WHAT YOU SHOULD DO: Every line of the material below needs to be copied exactly; omit the pictures.

════════════════════

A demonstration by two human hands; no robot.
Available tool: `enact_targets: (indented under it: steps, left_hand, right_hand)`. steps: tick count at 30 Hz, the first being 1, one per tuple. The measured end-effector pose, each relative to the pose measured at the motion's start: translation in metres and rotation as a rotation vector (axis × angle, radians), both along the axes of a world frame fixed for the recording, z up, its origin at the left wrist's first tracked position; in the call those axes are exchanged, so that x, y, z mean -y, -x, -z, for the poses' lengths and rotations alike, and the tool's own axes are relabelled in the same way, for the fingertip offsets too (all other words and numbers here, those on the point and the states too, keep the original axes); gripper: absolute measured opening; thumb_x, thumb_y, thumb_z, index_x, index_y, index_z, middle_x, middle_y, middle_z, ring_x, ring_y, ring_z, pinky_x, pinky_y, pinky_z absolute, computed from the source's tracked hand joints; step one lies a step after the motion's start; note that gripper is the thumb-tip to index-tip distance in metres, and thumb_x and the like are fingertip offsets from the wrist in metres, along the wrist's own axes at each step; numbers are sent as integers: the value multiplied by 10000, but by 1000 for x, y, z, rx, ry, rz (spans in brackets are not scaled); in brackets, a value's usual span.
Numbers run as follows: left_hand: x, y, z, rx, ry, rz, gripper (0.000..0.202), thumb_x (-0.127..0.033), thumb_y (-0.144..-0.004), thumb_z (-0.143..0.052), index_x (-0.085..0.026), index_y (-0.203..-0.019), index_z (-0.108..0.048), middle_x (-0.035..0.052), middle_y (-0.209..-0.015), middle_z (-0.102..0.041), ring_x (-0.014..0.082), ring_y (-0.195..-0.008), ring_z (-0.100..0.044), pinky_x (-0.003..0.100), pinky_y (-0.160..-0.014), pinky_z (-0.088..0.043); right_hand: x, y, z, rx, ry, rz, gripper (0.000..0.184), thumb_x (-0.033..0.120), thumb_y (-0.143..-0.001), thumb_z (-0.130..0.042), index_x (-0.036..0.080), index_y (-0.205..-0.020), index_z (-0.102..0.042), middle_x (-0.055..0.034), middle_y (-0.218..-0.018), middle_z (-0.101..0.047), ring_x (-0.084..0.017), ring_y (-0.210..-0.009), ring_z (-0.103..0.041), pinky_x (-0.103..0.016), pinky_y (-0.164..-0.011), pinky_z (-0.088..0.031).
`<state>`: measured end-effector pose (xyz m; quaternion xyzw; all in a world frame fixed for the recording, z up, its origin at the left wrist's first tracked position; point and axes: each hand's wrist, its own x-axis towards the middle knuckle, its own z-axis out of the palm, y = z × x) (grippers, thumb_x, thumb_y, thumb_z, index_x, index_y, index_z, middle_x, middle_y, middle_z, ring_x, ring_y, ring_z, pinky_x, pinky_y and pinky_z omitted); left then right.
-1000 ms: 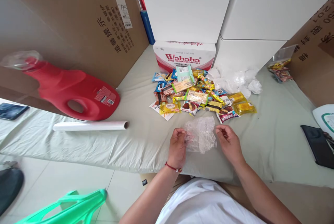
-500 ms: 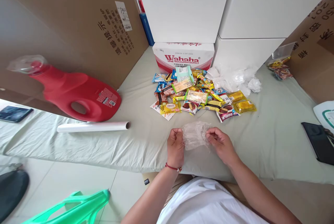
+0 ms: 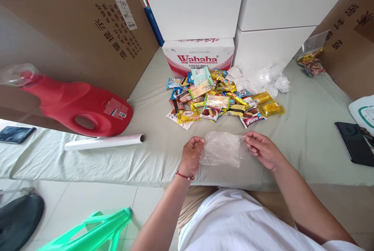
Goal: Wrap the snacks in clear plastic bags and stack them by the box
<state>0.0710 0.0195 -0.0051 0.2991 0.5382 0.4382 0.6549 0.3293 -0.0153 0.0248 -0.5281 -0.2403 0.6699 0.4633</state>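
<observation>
A thin clear plastic bag (image 3: pixel 221 149) is stretched flat between my two hands, just above the pale sheet (image 3: pixel 152 126). My left hand (image 3: pixel 191 155) pinches its left edge with curled fingers; a red cord is round that wrist. My right hand (image 3: pixel 261 149) pinches the right edge. Just beyond the bag lies a pile of small wrapped snacks (image 3: pixel 216 101) in yellow, blue, brown and green wrappers.
A red jug (image 3: pixel 78 106) lies on its side at the left, a white roll (image 3: pixel 103 142) in front of it. Crumpled clear bags (image 3: pixel 260 79), a Wahaha carton (image 3: pixel 198 56), white and cardboard boxes stand behind. A dark phone (image 3: pixel 353 147) lies right, a green stool (image 3: pixel 93 229) below left.
My hands have drawn apart, pulling the crumpled bag out flat between them. The view has tilted slightly downward.
</observation>
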Motion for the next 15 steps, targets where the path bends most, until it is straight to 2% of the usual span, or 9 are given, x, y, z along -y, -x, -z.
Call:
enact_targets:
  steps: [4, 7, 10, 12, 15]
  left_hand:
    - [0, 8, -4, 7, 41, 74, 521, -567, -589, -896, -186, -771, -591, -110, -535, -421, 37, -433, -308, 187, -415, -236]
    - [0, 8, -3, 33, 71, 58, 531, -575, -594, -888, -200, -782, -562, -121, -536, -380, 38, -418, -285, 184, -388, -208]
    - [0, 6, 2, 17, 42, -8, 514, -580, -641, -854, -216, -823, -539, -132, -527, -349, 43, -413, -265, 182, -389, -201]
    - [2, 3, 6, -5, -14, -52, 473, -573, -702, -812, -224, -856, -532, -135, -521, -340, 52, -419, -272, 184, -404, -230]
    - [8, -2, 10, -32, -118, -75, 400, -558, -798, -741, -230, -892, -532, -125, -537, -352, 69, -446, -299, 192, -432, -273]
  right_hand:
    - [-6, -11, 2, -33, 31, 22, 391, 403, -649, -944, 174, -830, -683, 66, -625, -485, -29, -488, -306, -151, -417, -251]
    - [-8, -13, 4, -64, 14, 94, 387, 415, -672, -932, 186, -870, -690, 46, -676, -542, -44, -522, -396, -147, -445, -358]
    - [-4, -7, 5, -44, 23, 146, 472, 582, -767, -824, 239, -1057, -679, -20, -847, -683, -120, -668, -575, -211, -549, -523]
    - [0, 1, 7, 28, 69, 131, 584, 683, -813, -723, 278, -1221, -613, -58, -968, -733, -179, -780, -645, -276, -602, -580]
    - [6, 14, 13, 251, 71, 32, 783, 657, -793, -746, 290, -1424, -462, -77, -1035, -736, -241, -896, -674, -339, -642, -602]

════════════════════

RESPONSE:
A demonstration by two human hands; no robot.
Available tool: `enact_targets: (indented under it: steps, left_hand, right_hand)`. steps: tick count at 30 Hz, the first being 1, one per tuple. The measured end-effector pose, each relative to the pose measured at the motion's start: translation in metres and rotation as a rotation vector (axis × angle, radians), both along the axes of a world frame fixed for the recording, z up, its origin at the left wrist's first tracked position; in the call those axes are exchanged, so that x, y, z mean -y, -x, -z, for the poses' lengths and rotations alike, and the tool's own axes are relabelled in the same way, for the fingertip offsets too (all other words and numbers here, those on the point and the states too, keep the original axes); gripper: absolute measured opening; thumb_x, thumb_y, thumb_z, index_x, index_y, index_z, middle_x, middle_y, middle_z, ring_x, ring_y, ring_z, pinky_x, pinky_y, pinky_z absolute, computed from the source's tracked hand joints; step one lies a step after the motion's start; note that gripper is the thumb-tip to index-tip distance in metres, and thumb_x and the like are fingertip offsets from the wrist in metres, along the wrist's own axes at each step; numbers are sent as integers: the value multiplied by 10000, but by 1000 for x, y, z, rx, ry, rz (spans in brackets are not scaled); in brackets, a value's usual span.
Numbers run as follows: left_hand: x, y, z, rx, ry, rz, gripper (0.000..0.202), thumb_x (-0.127..0.033), thumb_y (-0.144..-0.004), thumb_z (-0.143..0.052), index_x (-0.085..0.026), index_y (-0.203..-0.019), index_z (-0.108..0.048), middle_x (-0.035..0.052), middle_y (-0.209..-0.015), middle_z (-0.102..0.041), ring_x (-0.014..0.082), ring_y (-0.195..-0.008), ring_z (-0.100..0.044), pinky_x (-0.003..0.100), pinky_y (-0.160..-0.014), pinky_z (-0.088..0.043); right_hand: x, y, z, rx, ry, rz, gripper (0.000..0.184), thumb_x (-0.033..0.120), thumb_y (-0.143..-0.001), thumb_z (-0.130..0.042), index_x (-0.036..0.080), index_y (-0.205..-0.020), index_z (-0.102..0.042), middle_x (-0.055..0.034), middle_y (-0.218..-0.018), middle_z (-0.101..0.047), ring_x (-0.084..0.017), ring_y (-0.210..-0.009), ring_z (-0.103..0.041), pinky_x (-0.103..0.016), pinky_y (-0.164..-0.011), pinky_z (-0.088..0.031).
`<state>`: measured end-effector pose (xyz m; quaternion xyzw; all in a world frame fixed for the recording, z up, its origin at the left wrist's first tracked position; point and axes: each hand's wrist, its own x-axis towards the middle knuckle, its own z-axis out of the palm, y = z × x) (grippers, thumb_x, thumb_y, thumb_z, index_x, index_y, index_z, middle_x, middle_y, middle_z, ring_x, ring_y, ring_z, pinky_x, pinky_y and pinky_z omitted); left then right.
-1000 ms: 
-500 ms: 
+0 ms: 
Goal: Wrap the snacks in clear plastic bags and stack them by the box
<state>0.0710 0.0195 -0.0051 0.2991 0.5382 0.4382 0.6549 0.3293 -0.0153 0.0248 -0.5281 -0.2403 0.6699 0.4633</state>
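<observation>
A thin clear plastic bag (image 3: pixel 221 149) is stretched flat between my two hands, just above the pale sheet (image 3: pixel 152 126). My left hand (image 3: pixel 191 155) pinches its left edge with curled fingers; a red cord is round that wrist. My right hand (image 3: pixel 261 149) pinches the right edge. Just beyond the bag lies a pile of small wrapped snacks (image 3: pixel 216 101) in yellow, blue, brown and green wrappers.
A red jug (image 3: pixel 78 106) lies on its side at the left, a white roll (image 3: pixel 103 142) in front of it. Crumpled clear bags (image 3: pixel 260 79), a Wahaha carton (image 3: pixel 198 56), white and cardboard boxes stand behind. A dark phone (image 3: pixel 353 147) lies right, a green stool (image 3: pixel 93 229) below left.
My hands have drawn apart, pulling the crumpled bag out flat between them. The view has tilted slightly downward.
</observation>
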Motion for the next 15 steps, targets where the path bends most, until it is straight to 2% of the usual span, or 9 are given, x, y, z along -y, -x, -z.
Call:
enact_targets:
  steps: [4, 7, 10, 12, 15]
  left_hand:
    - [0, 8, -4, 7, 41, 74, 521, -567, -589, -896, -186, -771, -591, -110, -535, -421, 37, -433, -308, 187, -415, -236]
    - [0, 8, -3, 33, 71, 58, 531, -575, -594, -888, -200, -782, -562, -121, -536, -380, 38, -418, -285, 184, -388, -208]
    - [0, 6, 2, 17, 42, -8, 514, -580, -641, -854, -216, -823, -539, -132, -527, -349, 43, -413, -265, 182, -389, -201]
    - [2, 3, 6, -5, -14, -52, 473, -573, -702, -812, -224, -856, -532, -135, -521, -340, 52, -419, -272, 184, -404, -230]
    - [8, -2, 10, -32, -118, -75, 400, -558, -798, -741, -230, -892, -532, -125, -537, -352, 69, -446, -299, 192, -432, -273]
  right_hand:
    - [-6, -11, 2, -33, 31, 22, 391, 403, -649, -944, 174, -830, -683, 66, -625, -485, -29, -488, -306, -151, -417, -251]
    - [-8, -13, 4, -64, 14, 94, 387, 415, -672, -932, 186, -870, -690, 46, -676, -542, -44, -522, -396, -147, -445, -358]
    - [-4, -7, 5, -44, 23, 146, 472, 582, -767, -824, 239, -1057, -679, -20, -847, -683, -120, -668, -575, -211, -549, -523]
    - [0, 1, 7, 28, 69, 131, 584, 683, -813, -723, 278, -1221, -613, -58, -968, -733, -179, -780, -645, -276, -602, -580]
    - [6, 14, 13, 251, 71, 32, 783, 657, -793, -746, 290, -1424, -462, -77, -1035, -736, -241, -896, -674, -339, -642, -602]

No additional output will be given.